Here's another example. - 

*Bio Architecture Lab *sees seaweed in biofuels
 Good on you. - Gary B.


----------



## PhantomPholly (Aug 20, 2008)

Sunking said:


> Algae oil myth has already been busted. NREL and DOE gave up 15 years ago after wasting billions of Tax Payers dollars on research. There is no economical way to extract the oil or keep it from being contaminated. It can only be done in a lab. It is more like $100/gal. They are looking for SUCKERS to invest.


That is certainly possible. It would be nice if the claims were true for once, though.

Still, as pointed out above even this plan requires a lot more land per Kwh of extractable energy than simply using solar panels. In the long term, even if successful, this (or technologies like it) are likely to be simply "bridge technologies."


----------



## Sunking (Aug 10, 2009)

PhantomPholly said:


> That is certainly possible. It would be nice if the claims were true for once, though.
> 
> Still, as pointed out above even this plan requires a lot more land per Kwh of extractable energy than simply using solar panels. In the long term, even if successful, this (or technologies like it) are likely to be simply "bridge technologies."


The problem is energy input vs output. To be a source fuel it has to have above unity gain. Otherwise you are just wasting energy and money like hydrogen. If it takes 20 units of energy input to get 1 unit out, forget it, you have not gained anything making EROI and ROI non existent. The market will eliminate it. 

Take an example you have two gas stations selling fuel. Deano the Dino sells it for $3/unit, and Green Dream sells it for $30/unit. Green Dream is out of biz and bankrupt.


----------



## Gary B (Jun 2, 2011)

Sunking said:


> The problem is energy input vs output. To be a source fuel it has to have above unity gain. Otherwise you are just wasting energy and money like hydrogen. If it takes 20 units of energy input to get 1 unit out, forget it, you have not gained anything making EROI and ROI non existent. The market will eliminate it.
> 
> Take an example you have two gas stations selling fuel. Deano the Dino sells it for $3/unit, and Green Dream sells it for $30/unit. Green Dream is out of biz and bankrupt.

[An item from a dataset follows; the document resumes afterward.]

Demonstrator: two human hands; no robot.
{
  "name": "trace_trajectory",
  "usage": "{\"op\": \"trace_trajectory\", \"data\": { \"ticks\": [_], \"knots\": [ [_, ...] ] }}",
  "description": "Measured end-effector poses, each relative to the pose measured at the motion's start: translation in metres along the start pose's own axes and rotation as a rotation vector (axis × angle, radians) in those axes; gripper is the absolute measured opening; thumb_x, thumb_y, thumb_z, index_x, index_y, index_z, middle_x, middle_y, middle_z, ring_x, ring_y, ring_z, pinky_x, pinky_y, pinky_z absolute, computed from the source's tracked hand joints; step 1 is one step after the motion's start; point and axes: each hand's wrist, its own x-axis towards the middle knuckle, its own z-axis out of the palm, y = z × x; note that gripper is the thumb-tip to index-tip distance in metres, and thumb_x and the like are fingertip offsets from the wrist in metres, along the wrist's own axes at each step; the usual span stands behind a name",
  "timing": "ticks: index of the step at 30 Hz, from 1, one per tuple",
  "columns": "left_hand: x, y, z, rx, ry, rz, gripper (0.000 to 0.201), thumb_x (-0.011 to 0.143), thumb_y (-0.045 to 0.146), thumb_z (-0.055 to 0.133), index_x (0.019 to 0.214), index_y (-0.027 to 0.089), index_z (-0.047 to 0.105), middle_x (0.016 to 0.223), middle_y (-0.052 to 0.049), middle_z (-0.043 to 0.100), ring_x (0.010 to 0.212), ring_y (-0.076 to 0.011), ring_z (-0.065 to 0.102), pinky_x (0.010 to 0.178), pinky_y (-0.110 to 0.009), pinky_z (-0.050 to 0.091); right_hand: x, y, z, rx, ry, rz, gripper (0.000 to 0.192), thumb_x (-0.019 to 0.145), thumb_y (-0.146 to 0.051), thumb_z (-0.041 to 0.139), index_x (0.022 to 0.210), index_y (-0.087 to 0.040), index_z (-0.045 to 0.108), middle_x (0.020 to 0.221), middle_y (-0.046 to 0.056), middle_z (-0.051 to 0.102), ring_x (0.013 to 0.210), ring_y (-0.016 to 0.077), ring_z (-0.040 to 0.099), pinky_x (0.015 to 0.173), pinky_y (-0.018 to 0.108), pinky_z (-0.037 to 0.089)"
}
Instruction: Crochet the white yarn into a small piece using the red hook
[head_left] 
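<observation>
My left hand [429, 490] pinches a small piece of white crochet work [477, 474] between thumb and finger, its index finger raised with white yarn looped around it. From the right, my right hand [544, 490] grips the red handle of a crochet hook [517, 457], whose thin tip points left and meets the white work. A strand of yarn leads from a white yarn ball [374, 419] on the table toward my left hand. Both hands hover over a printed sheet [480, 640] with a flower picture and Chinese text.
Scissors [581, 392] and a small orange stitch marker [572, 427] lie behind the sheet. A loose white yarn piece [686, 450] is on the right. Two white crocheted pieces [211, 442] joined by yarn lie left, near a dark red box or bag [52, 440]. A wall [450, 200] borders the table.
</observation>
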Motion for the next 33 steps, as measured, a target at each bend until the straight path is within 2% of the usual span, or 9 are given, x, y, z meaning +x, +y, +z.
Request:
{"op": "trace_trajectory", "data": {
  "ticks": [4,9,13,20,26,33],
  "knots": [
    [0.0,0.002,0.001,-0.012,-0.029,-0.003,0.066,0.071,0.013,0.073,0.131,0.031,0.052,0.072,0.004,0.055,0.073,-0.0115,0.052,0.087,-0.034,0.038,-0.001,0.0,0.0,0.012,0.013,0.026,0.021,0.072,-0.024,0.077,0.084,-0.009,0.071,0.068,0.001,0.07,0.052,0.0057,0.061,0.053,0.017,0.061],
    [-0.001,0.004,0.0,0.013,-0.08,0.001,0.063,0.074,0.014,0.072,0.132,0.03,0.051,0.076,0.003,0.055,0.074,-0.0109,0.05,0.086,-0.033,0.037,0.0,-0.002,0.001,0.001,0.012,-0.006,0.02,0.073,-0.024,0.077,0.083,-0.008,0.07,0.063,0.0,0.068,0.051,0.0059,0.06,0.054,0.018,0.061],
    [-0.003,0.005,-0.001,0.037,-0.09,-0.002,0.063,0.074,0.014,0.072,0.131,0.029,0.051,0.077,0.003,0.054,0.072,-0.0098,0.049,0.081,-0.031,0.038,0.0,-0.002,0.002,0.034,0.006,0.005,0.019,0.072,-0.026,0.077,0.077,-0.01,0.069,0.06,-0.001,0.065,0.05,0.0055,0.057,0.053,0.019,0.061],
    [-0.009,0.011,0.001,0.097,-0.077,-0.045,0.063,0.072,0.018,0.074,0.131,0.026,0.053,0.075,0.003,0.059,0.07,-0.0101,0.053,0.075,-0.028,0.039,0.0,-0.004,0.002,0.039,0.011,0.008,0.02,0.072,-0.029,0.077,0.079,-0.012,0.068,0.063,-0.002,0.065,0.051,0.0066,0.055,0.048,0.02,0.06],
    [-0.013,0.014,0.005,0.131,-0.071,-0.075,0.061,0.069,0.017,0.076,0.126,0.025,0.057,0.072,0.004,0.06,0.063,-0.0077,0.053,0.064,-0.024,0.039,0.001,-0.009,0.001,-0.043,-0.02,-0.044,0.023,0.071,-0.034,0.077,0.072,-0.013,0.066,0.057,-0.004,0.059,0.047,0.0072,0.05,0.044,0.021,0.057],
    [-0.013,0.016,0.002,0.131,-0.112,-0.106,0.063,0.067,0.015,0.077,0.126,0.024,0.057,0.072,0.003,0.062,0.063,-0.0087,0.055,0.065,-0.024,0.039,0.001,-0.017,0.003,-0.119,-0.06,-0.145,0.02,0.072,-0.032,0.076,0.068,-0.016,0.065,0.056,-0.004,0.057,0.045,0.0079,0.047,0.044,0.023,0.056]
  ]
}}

Tell it to Brazil. - and munch me up another bunch of sugarcane. - Gary B.


----------



## Sunking (Aug 10, 2009)

Gary B said:


> Tell it to Brazil. - and munch me up another bunch of sugarcane. - Gary B.


That is an very uninformed statement. Brazil is located in the sugar belt, a very small band around the equator.

With sugar cane you do have a net energy gain converting sugar to ethanol. About 3:1 (Will not work with corn which is negative gain) They extract the the sugar by pressing the cane, then use the bagasse (the left over stalks from pressing) to burn and distill the fermented sugar to alcohol. The bigasse has so much energy they also use it to produce roughly 25% of their electricity. 

Now that may sound great huh? The burning of bagasse produces more CO2 than coal for a given amount of heat energy. 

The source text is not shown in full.